Так прошла зима. И вдруг случилось что-то новое. Вся кухня зашепталась, заулыбалась, засоветовалась, куда-то забегала. Мать с чем-то поздравляли, а она, гордо улыбаясь, отвечала с мудрой осторожностью: "Еще рано, рано, рано. Знаете, как бывает у нас?" А ее заверяли: "Да нет, теперь уже все! Все!" И как-то все семейство собралось и проследовало куда-то. Через два часа пришла мать, села в кухне на табуретку, вынула из кармана ключи, положила их на стол.
– Ну, теперь могу сказать, действительно, все – вот они, – сказала она гордо.
Оказалось, Ире дали квартиру. Потом все ходили смотреть. Приходили, говорили, что нужен ремонт, что потолки низкие, что лестница высокая, крутая. Но самое главное: это отдельная комната. Она большая, изолированная, и ни от кого теперь не будешь зависеть.
"Да ведь все ссоры из-за тесноты и происходили, – упоенно, мягко и проникновенно говорила теща. – Только от этого! Господи, да разве мы своим детям враги? Что мы, не понимаем разве, откуда все это берется".
И все кивали головой и подтверждали: ну да, да, конечно, все от тесноты…
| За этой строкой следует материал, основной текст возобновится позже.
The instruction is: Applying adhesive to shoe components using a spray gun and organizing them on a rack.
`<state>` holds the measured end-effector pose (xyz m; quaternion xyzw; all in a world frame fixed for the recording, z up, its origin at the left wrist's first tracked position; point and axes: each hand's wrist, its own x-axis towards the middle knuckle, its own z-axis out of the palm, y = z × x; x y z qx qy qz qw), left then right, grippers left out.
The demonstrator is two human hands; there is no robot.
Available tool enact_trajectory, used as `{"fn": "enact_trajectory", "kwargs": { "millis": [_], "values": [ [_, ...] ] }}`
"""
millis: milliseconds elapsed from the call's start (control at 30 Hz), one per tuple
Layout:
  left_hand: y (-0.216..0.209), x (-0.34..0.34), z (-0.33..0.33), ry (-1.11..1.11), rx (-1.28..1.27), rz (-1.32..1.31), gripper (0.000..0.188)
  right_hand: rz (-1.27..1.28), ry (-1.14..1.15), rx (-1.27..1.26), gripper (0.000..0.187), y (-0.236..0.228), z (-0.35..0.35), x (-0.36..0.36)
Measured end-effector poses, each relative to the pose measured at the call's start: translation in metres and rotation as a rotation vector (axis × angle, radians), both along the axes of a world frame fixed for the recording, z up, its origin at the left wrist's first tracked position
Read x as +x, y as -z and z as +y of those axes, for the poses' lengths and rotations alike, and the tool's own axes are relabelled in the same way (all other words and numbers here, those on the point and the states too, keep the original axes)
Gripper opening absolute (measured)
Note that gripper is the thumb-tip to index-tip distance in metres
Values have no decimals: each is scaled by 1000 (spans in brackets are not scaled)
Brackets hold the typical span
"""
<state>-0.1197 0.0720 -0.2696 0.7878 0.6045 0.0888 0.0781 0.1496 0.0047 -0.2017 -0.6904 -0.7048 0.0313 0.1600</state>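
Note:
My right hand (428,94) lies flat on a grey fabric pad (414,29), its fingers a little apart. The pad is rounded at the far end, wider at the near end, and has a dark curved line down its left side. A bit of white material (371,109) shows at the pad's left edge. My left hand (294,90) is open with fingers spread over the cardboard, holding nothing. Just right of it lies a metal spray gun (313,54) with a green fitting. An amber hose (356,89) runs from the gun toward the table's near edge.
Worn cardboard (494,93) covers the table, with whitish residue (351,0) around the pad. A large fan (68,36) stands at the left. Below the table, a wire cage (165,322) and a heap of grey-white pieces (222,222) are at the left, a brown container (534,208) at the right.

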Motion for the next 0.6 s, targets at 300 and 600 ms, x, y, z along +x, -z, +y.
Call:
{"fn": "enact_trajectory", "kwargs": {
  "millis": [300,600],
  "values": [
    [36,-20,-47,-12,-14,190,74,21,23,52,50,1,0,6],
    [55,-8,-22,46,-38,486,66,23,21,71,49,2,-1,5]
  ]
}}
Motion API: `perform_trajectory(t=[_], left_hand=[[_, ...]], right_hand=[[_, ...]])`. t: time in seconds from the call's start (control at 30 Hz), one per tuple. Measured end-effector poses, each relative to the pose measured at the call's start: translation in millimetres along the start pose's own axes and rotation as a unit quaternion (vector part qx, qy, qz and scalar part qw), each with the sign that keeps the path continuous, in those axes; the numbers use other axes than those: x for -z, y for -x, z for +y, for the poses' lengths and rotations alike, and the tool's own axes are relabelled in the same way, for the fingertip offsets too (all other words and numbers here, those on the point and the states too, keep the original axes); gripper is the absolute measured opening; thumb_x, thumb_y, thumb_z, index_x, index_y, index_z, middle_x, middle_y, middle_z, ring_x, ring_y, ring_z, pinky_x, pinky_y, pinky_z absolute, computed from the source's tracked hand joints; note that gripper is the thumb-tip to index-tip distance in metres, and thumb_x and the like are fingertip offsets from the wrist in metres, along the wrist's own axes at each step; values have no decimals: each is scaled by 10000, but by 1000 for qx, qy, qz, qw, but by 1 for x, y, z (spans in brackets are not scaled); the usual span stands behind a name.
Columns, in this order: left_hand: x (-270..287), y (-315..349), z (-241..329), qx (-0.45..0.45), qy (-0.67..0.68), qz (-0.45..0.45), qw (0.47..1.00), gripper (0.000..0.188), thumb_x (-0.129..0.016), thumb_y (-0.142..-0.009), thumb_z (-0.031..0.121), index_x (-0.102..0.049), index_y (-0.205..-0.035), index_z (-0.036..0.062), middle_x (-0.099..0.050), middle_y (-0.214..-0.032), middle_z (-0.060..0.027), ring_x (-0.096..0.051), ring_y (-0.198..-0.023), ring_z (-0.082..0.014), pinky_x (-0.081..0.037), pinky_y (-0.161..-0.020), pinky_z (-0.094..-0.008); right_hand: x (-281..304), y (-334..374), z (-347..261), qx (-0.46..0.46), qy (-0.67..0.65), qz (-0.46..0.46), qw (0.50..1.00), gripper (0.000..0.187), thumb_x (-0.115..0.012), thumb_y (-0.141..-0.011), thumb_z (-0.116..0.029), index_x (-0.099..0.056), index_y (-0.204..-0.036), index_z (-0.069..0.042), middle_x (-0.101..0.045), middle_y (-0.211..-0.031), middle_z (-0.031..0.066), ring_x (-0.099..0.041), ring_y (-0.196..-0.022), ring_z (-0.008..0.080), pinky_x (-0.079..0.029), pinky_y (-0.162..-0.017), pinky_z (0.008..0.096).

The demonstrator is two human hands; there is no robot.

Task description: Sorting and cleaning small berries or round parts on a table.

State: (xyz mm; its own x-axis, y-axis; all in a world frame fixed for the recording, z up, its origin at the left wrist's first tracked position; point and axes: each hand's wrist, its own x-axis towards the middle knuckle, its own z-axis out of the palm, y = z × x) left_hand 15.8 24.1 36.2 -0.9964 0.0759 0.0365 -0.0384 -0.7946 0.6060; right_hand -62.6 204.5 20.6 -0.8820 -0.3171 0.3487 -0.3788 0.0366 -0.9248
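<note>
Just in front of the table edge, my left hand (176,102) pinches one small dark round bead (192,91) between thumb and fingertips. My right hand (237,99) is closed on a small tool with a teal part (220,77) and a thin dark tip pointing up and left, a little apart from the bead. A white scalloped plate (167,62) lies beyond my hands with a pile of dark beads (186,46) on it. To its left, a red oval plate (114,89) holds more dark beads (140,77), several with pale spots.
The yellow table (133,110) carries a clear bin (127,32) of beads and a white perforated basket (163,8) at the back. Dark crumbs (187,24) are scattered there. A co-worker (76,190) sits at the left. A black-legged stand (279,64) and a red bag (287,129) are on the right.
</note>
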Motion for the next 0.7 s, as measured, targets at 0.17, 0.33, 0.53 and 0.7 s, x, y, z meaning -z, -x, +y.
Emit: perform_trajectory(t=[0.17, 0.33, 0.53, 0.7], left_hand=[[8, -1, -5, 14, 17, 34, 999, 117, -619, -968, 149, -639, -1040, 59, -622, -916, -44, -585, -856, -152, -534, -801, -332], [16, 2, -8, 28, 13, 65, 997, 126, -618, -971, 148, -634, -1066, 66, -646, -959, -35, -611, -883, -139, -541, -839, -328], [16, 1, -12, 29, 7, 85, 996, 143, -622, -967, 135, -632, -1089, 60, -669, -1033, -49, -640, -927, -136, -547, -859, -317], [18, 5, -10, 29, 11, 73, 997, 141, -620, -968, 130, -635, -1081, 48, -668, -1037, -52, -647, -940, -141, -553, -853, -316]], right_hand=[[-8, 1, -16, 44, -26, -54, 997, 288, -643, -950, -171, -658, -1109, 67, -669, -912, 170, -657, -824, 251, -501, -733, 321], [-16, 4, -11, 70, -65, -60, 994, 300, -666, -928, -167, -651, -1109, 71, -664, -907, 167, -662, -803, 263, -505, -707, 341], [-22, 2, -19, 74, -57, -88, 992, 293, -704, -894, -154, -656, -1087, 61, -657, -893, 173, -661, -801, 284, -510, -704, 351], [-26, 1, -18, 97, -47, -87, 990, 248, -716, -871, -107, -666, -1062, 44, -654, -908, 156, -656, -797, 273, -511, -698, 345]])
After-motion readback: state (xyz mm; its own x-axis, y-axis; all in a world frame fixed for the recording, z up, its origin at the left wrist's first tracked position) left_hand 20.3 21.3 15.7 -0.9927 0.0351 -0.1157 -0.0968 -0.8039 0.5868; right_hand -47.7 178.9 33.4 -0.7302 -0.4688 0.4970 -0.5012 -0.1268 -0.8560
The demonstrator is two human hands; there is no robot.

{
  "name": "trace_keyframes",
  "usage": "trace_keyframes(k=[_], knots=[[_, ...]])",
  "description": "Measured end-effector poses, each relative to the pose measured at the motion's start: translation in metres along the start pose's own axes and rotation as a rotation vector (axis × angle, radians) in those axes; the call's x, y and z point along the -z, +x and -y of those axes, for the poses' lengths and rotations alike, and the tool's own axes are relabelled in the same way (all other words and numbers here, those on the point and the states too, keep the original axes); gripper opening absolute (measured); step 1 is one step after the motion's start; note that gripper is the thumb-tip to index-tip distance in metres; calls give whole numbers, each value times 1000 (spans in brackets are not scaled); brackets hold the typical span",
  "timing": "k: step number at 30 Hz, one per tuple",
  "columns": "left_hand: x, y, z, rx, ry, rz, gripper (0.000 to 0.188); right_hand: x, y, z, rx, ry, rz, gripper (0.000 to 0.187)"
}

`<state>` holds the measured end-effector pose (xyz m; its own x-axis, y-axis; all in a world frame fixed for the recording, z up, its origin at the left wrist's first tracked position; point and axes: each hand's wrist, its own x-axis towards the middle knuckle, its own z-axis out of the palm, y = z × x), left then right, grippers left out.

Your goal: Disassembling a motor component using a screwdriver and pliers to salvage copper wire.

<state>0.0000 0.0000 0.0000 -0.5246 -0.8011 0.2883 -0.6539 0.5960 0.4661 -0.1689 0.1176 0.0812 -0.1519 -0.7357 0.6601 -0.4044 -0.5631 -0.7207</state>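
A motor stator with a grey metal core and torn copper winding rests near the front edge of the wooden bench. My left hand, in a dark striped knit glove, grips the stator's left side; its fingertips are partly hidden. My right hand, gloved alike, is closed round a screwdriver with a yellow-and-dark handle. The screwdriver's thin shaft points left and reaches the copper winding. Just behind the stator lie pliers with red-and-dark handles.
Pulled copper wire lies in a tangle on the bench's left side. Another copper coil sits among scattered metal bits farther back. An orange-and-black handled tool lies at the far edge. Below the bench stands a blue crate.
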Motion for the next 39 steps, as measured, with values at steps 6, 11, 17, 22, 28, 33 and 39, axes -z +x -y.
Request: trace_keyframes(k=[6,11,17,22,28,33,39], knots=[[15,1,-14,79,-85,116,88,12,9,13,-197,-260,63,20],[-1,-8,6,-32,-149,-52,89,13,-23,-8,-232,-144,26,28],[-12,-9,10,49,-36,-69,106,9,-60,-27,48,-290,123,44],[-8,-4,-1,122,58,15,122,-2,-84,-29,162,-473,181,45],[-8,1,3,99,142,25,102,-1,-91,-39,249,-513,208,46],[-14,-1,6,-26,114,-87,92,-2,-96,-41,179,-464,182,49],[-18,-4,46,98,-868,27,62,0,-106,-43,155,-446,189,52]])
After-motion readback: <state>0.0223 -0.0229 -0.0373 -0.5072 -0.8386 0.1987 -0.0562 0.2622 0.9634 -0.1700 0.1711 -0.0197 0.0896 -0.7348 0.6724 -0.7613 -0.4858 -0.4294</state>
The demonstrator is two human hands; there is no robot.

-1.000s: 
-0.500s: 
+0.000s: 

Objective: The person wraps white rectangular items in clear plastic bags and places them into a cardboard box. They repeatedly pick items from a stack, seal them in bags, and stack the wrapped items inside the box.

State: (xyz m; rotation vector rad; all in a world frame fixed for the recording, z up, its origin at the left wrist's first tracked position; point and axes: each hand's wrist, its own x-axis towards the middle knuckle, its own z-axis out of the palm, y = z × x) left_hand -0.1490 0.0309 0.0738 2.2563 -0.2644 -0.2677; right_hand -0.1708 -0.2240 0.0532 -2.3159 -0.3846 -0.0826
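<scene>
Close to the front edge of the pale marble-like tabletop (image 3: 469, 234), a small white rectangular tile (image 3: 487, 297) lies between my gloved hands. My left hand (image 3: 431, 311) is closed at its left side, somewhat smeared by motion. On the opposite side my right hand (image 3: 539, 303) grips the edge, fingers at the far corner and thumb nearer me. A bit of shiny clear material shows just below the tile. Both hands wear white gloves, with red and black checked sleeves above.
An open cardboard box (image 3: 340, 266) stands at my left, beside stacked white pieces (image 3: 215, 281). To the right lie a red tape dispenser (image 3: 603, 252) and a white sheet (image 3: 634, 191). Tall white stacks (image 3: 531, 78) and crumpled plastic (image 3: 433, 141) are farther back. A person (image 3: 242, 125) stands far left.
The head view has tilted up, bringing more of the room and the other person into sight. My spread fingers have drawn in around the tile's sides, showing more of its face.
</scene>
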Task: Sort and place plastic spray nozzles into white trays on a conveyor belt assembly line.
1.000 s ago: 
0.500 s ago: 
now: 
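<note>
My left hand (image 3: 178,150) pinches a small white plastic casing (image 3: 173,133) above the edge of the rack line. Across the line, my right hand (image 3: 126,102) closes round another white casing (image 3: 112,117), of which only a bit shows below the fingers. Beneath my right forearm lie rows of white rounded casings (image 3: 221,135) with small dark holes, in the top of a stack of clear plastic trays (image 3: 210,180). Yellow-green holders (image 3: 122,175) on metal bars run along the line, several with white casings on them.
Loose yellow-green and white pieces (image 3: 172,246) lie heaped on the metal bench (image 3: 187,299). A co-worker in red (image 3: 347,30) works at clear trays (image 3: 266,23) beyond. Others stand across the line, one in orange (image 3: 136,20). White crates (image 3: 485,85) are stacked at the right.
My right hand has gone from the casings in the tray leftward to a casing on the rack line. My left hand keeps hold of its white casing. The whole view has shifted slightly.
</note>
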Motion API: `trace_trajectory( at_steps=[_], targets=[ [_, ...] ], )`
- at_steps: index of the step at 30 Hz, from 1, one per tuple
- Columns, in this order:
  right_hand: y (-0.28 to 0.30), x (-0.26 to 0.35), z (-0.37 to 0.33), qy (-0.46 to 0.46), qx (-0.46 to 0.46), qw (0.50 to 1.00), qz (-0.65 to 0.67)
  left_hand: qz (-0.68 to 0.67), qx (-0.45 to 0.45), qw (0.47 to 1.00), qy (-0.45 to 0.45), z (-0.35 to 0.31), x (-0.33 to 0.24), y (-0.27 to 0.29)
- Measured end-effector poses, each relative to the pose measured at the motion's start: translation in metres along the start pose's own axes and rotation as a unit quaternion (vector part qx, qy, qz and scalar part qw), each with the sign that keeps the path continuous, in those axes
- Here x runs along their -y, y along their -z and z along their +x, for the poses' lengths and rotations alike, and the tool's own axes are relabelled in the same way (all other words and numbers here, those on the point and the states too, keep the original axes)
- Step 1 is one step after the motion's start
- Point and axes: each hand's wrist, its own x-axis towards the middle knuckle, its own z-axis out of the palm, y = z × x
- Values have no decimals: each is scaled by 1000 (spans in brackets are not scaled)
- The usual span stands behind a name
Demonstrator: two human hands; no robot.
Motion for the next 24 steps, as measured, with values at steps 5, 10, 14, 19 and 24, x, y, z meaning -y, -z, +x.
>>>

И я, грешный человек, тоже подумал: а ведь, наверное, и правда, от тесноты! (Я видел однажды, как два друга детства – к тому же еще вдали от дома – подрались в кровь из-за того, что их двоих положили на одну вагонную полку, это было во время войны.)
Смотреть квартиру меня не позвали. Но жили молодые через два дома, и мне каждый день приходилось несколько раз проходить мимо их жилья. Пожалуй, иначе, как жилье, это и не назовешь. Деревянный домишко еще пушкинского, вероятно, времени, очень специального назначения. Каморки, каморки, каморки – окна, окна, окна – двери, двери, двери – лестница в одну сторону, лестница в другую, несколько выходов во все стороны, пустырь! В общем, я могу себе представить, что здесь творилось раньше. Но как бы там ни было, жизненное пространство у молодых появилось. Все могло начаться сначала.